= Entries taken from a collection =
__________________________________________________

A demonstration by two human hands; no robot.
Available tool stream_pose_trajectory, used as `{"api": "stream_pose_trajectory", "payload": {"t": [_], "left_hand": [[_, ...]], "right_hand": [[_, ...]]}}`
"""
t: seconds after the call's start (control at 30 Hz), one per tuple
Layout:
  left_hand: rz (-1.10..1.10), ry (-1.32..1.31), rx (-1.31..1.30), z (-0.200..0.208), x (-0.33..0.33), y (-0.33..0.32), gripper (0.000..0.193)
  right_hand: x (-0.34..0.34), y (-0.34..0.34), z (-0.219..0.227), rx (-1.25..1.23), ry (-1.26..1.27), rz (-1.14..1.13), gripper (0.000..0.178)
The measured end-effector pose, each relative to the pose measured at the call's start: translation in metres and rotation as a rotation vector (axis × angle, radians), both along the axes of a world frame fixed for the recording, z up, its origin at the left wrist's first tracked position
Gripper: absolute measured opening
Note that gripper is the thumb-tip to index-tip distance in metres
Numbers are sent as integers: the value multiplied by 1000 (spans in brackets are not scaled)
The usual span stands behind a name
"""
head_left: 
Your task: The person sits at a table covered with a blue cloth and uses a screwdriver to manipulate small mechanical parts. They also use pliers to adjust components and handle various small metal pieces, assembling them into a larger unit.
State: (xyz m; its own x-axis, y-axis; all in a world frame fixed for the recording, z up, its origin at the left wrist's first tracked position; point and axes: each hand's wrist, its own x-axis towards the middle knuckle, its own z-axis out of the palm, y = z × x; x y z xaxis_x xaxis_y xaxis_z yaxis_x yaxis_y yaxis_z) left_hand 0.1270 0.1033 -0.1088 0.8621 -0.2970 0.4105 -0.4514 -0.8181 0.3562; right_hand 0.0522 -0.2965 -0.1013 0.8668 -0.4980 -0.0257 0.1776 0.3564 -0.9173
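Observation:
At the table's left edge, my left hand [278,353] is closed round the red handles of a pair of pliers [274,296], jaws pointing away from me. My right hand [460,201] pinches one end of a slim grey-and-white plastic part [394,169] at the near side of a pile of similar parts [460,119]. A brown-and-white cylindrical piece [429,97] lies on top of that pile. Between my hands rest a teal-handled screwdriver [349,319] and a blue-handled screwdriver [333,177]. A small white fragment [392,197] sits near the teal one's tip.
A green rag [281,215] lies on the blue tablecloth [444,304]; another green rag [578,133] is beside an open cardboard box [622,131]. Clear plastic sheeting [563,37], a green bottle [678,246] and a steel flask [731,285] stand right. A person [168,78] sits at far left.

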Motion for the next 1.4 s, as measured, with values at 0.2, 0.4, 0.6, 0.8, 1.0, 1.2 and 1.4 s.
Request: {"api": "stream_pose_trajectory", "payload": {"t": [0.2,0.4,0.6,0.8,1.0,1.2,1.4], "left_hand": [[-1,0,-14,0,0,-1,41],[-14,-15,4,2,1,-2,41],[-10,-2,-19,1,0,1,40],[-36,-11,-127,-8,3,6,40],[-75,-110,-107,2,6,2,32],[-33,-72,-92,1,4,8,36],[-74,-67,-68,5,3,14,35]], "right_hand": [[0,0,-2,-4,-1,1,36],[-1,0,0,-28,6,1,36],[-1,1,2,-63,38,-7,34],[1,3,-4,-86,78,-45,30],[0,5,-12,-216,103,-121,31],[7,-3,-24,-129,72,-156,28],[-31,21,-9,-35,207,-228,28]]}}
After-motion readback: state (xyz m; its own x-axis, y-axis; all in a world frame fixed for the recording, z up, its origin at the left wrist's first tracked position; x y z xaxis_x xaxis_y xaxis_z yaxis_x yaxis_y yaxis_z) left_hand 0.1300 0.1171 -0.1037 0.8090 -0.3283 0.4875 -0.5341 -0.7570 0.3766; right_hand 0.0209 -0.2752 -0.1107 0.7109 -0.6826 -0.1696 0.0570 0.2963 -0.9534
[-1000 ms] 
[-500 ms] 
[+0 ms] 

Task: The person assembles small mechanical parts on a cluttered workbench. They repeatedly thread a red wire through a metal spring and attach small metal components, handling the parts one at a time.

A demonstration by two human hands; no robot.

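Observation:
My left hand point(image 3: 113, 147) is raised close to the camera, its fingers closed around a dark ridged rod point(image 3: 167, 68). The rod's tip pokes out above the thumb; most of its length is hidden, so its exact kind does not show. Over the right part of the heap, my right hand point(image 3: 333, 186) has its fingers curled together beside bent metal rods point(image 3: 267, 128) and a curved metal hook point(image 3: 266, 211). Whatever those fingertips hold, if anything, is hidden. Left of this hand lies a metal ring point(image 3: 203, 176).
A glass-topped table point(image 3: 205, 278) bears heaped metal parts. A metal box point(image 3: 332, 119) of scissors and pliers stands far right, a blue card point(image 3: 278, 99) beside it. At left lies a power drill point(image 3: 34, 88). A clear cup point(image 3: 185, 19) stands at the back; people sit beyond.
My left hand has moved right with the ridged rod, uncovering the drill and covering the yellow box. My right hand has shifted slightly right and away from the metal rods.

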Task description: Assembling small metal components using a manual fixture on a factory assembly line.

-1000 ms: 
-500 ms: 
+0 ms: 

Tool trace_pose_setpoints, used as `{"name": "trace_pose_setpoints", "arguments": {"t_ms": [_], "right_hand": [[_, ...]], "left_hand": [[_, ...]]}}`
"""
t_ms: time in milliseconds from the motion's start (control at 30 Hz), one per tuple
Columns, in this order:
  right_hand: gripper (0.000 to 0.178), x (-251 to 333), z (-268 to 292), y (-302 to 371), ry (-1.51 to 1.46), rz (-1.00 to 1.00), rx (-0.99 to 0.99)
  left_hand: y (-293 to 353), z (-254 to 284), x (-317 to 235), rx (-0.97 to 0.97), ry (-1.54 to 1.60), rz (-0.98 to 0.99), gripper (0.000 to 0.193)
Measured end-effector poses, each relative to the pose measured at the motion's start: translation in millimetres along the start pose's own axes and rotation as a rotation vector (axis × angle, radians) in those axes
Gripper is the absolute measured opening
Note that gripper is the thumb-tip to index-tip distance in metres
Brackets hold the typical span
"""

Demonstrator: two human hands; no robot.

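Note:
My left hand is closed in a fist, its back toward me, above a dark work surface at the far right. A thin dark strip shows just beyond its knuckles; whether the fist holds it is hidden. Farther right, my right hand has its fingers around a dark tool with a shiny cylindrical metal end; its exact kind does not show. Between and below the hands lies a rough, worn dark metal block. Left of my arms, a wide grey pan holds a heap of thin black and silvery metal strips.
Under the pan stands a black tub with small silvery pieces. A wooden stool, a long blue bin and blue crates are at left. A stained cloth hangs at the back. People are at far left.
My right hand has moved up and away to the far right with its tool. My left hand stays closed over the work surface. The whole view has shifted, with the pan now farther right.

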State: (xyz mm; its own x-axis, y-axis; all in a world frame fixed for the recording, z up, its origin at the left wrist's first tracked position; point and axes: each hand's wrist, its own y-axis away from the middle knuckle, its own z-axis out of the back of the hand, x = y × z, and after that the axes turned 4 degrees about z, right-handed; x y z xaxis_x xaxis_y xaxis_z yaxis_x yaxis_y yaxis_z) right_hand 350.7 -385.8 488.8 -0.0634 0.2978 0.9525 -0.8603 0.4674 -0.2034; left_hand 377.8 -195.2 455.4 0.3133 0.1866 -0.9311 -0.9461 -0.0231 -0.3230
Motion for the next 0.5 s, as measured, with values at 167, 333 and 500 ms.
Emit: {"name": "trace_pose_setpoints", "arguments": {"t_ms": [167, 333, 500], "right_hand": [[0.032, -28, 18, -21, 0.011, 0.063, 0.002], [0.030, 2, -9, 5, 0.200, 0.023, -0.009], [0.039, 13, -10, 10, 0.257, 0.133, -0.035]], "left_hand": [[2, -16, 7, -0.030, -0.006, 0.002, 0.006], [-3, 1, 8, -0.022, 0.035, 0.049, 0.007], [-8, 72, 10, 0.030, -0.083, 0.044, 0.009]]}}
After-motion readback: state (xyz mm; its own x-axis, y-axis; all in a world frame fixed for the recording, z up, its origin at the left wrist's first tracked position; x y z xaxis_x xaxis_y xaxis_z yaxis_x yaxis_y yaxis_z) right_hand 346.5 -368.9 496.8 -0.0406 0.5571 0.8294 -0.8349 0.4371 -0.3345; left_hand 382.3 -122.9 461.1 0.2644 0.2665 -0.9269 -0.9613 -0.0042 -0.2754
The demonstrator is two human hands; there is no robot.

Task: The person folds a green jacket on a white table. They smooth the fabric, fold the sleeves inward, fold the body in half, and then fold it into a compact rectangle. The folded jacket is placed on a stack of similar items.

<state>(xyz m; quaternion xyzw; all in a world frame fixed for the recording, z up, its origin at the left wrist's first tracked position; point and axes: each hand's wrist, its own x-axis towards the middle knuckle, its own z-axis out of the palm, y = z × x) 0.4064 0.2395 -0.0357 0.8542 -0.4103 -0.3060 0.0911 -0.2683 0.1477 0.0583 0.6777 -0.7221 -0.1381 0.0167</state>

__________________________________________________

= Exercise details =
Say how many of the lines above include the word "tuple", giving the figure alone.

= Written response =
2